INSTRUCTIONS TO FOLLOW
This exercise calls for every line of the listing below that contains the word "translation".

- - - - - - -

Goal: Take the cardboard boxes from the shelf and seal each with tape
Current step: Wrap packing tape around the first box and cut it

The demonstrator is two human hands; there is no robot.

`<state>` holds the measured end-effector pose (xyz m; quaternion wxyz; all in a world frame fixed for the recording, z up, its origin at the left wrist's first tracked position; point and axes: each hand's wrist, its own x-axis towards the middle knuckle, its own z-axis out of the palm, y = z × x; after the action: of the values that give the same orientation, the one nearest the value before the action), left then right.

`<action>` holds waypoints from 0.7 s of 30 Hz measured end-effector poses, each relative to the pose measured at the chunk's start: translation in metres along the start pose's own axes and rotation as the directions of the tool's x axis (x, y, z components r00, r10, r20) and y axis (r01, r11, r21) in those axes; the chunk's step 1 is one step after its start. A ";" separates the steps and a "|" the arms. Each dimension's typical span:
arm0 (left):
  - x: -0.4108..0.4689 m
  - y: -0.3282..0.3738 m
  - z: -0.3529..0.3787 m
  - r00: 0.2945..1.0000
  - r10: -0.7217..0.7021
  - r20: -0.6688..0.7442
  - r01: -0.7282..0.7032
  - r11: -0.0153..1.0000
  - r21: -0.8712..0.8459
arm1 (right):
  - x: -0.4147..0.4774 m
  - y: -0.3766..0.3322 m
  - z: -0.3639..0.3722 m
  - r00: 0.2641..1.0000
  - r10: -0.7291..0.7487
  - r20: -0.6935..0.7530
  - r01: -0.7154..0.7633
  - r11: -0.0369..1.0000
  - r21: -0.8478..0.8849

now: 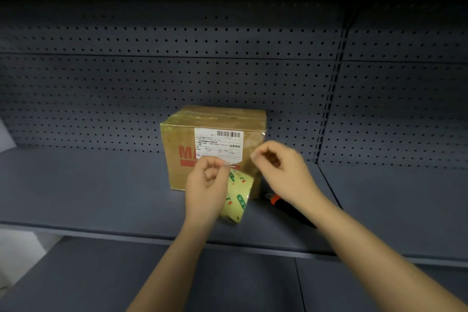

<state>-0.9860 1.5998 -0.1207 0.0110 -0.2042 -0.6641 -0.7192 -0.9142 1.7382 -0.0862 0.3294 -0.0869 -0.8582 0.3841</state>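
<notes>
On the grey shelf (101,185), the cardboard box (177,139) stands at twelve o'clock of both hands, its long axis running nine to three. We see the left hand (206,185) squarely before its front face, grip pinched on the free end of the tape (238,197), whose roll sits at five o'clock of it. The right hand (281,167), by the box's three o'clock corner, has its grip pinched together, on the same clear strip, we judge.
</notes>
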 end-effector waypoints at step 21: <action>-0.022 0.001 -0.005 0.988 0.052 0.143 -0.041 0.996 -0.081 | -0.021 -0.007 0.017 0.997 0.075 -0.011 -0.075 0.997 -0.005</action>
<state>-0.9668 1.5897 -0.1265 -0.0285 -0.2716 -0.6295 -0.7274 -0.9078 1.7148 -0.0999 0.3191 -0.1219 -0.8537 0.3931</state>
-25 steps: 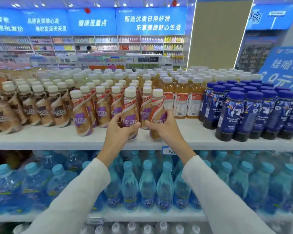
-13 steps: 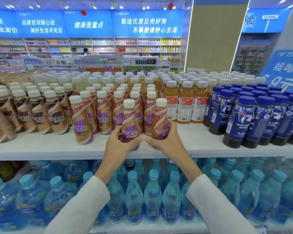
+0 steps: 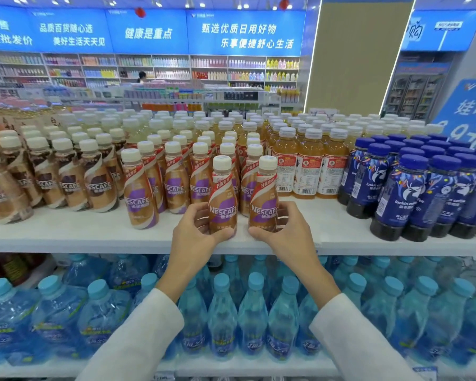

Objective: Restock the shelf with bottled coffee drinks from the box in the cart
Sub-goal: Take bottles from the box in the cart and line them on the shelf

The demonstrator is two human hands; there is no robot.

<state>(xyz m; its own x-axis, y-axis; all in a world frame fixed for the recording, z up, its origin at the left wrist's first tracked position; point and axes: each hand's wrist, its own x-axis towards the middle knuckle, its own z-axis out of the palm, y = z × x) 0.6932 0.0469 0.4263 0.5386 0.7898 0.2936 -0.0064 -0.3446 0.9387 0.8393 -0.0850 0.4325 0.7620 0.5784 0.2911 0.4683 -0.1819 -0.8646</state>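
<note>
Both hands are gripping slightly lower than a second ago. Left hand (image 3: 195, 235) is curling round the left Nescafé bottle (image 3: 222, 192) and right hand (image 3: 284, 232) round the right Nescafé bottle (image 3: 265, 192), both bottles standing upright near the white shelf (image 3: 66, 232) front edge.

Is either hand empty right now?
No: the left hand holds the left Nescafe bottle and the right hand holds the right Nescafe bottle, both at the front of the shelf.
</note>
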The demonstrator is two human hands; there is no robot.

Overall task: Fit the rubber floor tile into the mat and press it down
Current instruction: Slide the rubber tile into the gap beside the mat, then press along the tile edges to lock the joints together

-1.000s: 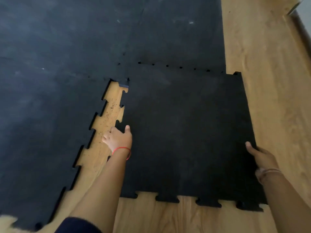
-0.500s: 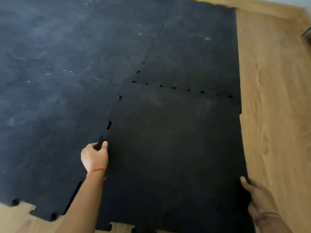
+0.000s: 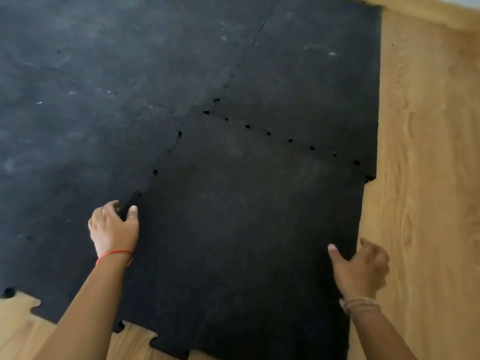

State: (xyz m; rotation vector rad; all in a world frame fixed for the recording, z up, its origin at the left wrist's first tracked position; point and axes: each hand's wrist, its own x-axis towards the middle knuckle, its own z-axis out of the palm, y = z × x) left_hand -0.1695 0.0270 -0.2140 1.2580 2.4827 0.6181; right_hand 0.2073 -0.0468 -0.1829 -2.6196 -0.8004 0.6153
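Observation:
The black rubber floor tile (image 3: 246, 216) with puzzle-tooth edges lies against the dark mat (image 3: 104, 87), which covers the floor to its left and far side. Small dark gaps show along both seams. My left hand (image 3: 114, 227) grips the tile's left edge, thumb on top and fingers curled around a raised tooth. On the opposite side, my right hand (image 3: 359, 268) holds the tile's right edge, thumb on top and fingers under the rim.
Light wooden floor (image 3: 428, 178) runs along the right of the mat and shows at the near left corner (image 3: 18, 328). A wooden skirting board (image 3: 441, 11) crosses the far right. The tile's near edge (image 3: 168, 344) has free teeth over wood.
The tile has slid left, closing the strip of bare wood between it and the mat. Both hands moved with it. My view has shifted forward, and my right hand is higher in frame.

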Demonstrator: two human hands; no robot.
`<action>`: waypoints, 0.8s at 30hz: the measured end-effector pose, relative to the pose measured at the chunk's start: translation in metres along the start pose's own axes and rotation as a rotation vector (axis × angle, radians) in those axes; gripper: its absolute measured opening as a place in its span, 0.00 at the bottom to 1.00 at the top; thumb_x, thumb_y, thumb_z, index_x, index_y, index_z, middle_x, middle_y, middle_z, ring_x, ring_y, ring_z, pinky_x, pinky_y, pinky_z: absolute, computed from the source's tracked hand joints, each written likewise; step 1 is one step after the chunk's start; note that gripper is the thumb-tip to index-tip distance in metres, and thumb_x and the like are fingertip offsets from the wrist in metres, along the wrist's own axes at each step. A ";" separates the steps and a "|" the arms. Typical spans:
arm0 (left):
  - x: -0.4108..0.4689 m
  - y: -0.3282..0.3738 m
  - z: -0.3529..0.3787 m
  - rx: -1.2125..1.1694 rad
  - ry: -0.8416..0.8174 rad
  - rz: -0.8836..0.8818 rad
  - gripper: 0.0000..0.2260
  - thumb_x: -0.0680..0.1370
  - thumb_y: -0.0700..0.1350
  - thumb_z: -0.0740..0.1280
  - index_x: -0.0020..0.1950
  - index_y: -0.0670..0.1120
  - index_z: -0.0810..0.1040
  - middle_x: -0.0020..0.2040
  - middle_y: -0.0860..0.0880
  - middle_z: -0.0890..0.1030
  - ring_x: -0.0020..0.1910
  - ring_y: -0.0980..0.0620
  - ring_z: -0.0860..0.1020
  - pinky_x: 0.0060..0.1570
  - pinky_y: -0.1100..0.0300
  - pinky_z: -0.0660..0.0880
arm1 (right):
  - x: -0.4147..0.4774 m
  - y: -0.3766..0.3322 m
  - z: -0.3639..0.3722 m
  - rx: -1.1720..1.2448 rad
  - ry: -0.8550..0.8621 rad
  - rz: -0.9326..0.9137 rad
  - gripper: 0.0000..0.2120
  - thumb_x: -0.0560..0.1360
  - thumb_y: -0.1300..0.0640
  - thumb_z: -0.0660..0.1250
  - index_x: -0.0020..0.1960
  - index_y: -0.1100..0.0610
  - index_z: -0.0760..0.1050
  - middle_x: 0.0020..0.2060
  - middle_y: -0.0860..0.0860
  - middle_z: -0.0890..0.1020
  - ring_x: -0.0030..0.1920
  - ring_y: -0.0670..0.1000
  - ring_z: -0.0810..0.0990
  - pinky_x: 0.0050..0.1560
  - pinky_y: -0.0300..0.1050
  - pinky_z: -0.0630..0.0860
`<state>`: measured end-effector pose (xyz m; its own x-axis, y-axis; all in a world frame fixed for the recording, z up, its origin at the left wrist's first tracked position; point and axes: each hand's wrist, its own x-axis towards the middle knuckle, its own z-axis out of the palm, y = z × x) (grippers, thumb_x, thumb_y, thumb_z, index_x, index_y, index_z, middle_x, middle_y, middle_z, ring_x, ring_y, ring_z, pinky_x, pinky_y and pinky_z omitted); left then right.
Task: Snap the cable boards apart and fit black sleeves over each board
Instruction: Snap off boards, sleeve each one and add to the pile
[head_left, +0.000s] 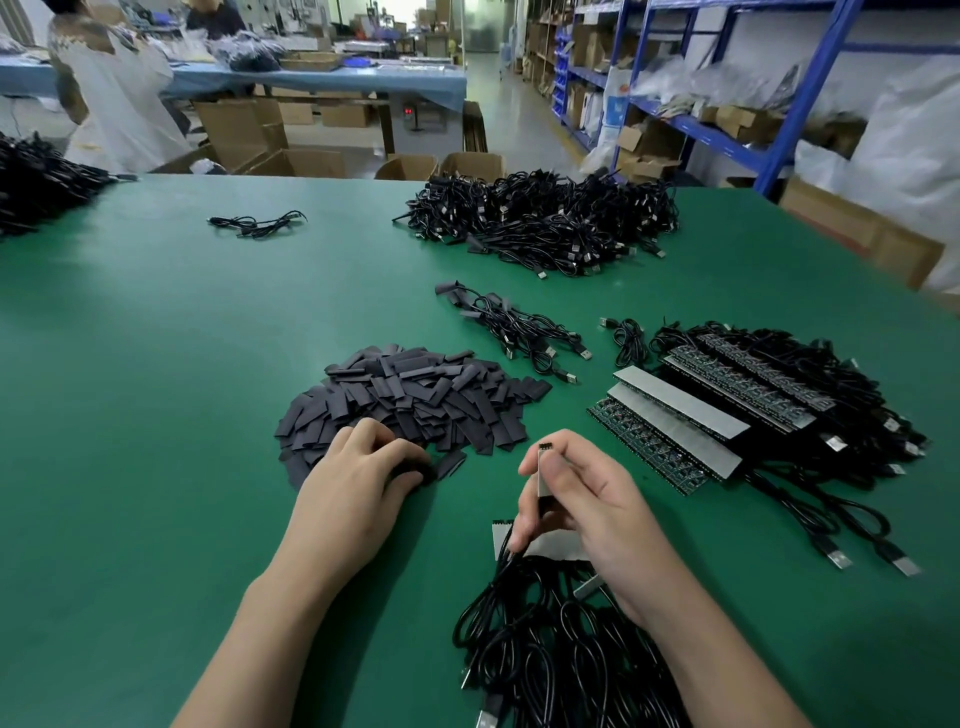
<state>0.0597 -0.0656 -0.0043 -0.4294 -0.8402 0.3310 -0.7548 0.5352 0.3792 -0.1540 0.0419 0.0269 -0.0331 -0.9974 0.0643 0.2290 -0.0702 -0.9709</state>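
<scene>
My right hand (587, 499) pinches a single narrow cable board (544, 470) upright between thumb and fingers, its black cable trailing down toward me. My left hand (358, 478) rests on the near edge of the heap of flat black sleeves (415, 400), fingers curled round one black sleeve (415, 472). Under my right hand lies a strip of joined boards (550, 545) with its tangle of black cables (545, 649). To the right lie stacked panels of unsnapped boards (691, 421) with cables attached.
A small bundle of sleeved cables (514, 327) lies beyond the sleeve heap, and a big pile of cables (545, 218) sits at the far edge of the green table (156, 364). A loose cable (257, 224) lies far left. Cardboard boxes, blue shelving and a person stand behind.
</scene>
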 end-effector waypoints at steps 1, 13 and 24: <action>0.000 0.000 0.000 -0.001 0.003 0.007 0.06 0.79 0.48 0.72 0.56 0.55 0.84 0.53 0.54 0.74 0.58 0.50 0.74 0.48 0.54 0.75 | 0.000 0.000 0.000 -0.050 -0.005 0.000 0.12 0.82 0.50 0.62 0.49 0.58 0.75 0.31 0.57 0.78 0.32 0.56 0.82 0.40 0.44 0.81; 0.001 0.010 -0.001 -0.305 0.153 -0.031 0.08 0.75 0.41 0.76 0.44 0.51 0.80 0.50 0.57 0.74 0.53 0.50 0.74 0.52 0.55 0.72 | 0.002 0.007 -0.004 -0.227 0.004 -0.018 0.10 0.85 0.52 0.61 0.49 0.54 0.77 0.32 0.52 0.77 0.35 0.52 0.78 0.44 0.45 0.77; -0.009 0.038 -0.001 -0.663 0.059 -0.005 0.09 0.78 0.40 0.74 0.45 0.54 0.79 0.41 0.55 0.83 0.42 0.52 0.83 0.44 0.64 0.77 | 0.000 0.013 0.000 -0.402 0.015 -0.038 0.06 0.80 0.53 0.67 0.51 0.43 0.79 0.33 0.43 0.79 0.35 0.43 0.77 0.38 0.36 0.76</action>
<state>0.0356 -0.0371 0.0081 -0.3845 -0.8467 0.3679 -0.2834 0.4875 0.8258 -0.1506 0.0406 0.0139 -0.0490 -0.9936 0.1018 -0.1716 -0.0920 -0.9809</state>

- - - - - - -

SOLUTION FOR THIS PROBLEM
`<action>` holds waypoints from 0.7 s of 30 Hz measured end-effector poses, each relative to the pose measured at the chunk's start: translation in metres along the start pose's own axes and rotation as the directions of the tool's x axis (x, y, z components r00, r10, r20) and y axis (r01, r11, r21) in those axes; the chunk's step 1 is one step after its start. A ";" separates the steps and a "|" the arms. Each dimension's typical span:
`<action>`: waypoints, 0.8s at 30hz: the measured end-effector pose, relative to the pose measured at the chunk's start: translation in metres along the start pose's own axes and rotation as a rotation vector (axis × angle, radians) in those axes; gripper: its absolute measured opening as a place in its span, 0.00 at the bottom to 1.00 at the top; thumb_x, thumb_y, thumb_z, index_x, index_y, index_z, middle_x, middle_y, middle_z, ring_x, ring_y, ring_z, pinky_x, pinky_y, pinky_z: absolute, computed from the source's tracked hand joints, each written likewise; step 1 is one step after the chunk's start; note that gripper is the thumb-tip to index-tip distance in metres, and thumb_x and the like are fingertip offsets from the wrist in metres, along the wrist's own axes at each step. A ";" separates the steps and a "|" the arms. Typical spans:

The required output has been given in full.